La clase 65 del RIM 6 Comando de Esquiadores de Montaña se reunieron en una cena de camaradería este sábado en Cutral Co. La mayoría fueron locales, pero hubo también ex colimbas de Zapala, Plottier, Mariano Moreno y Neuquén capital.

Ex conscriptos del Comando de Esquiadores de Montaña se volvieron a juntar tras décadas sin verse. Una noche marcada por las anécdotas del servicio militar, el frío de Zainuco y el valor de la vida.

La clase 65 del RIM 6 Comando de Esquiadores de Montaña se reunió en una cena de camaradería este sábado en Cutral Co. Si bien la mayoría de los asistentes fueron locales, el encuentro también convocó a ex colimbas llegados desde Zapala, Plottier, Mariano Moreno y Neuquén capital.

"—¿Usted qué clase es?... —Clase media, mi sargento... ¡Un baile se comió!". La frase, mezcla de humor y nostalgia, reflejó el espíritu de un reencuentro que estuvo plagado de anécdotas y de una camaradería profunda. Los presentes rememoraron las horas compartidas en la guardia, el frío, el desamparo y el esfuerzo en medio de los 18 o 19 años de edad, una etapa de la juventud que los obligaba a tomar decisiones de vida y a afrontar el duro entrenamiento en el campo de Zainuco.

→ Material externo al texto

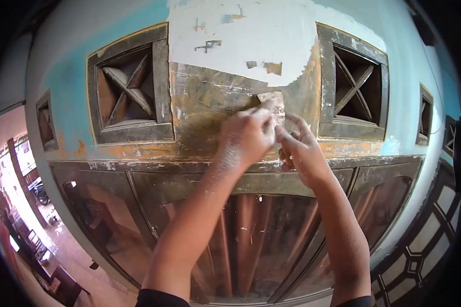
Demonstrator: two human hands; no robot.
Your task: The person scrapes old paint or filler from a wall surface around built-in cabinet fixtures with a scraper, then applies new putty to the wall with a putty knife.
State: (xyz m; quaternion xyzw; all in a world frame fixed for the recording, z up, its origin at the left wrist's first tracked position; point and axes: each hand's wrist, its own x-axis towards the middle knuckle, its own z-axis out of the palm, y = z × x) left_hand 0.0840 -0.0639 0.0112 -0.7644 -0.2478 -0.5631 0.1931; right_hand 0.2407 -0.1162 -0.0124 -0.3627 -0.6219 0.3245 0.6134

Recuerdos de la instrucción y el "rancho"

El paso por el servicio militar dejó marcas imborrables y oficios imprevistos que todos recordaron entre risas. "Cuarenta años y les sigo dando de comer", bromeó uno de los integrantes que pasó por el sector de la cocina en sus días de conscripto. "Pasamos malas y buenas, aprendimos muchas cosas y salimos con ganas de ser alguien en la vida", resumió otro de los asistentes.

"Palmita estaba en un sector muy particular que es la mulera", apuntó Gabriel Galarza, periodista en la vida civil y presentador en esta noche de remembranzas. Por su parte, Miguel Lezcano, jugador de Brentana y trabajador municipal, rememoró entre risas: "Yo fui el primero que les enseñé a bailar". En tanto, César Navarrete recordó su paso como mozo en el casino de oficiales, una tarea que, sin dudas, le alivió el día a día de la colimba.

Celebrar la vida después de tres décadas

El grupo permaneció sin reunirse durante 32 años. Sin embargo, después de la pandemia, decidieron que era momento de volver a "juntarse" para celebrar los lazos que los unieron en la juventud. "Aprendimos a sobrevivir", aseguró uno de los ex conscriptos, sintetizando el valor de una experiencia que los marcó para siempre y que hoy los encuentra celebrando la vida.

"Lo más lindo que nos queda de haber hecho el Servicio Militar Obligatorio en 1.984 es este grupo de amigos, de compañeros, siempre en contacto", resaltó otro.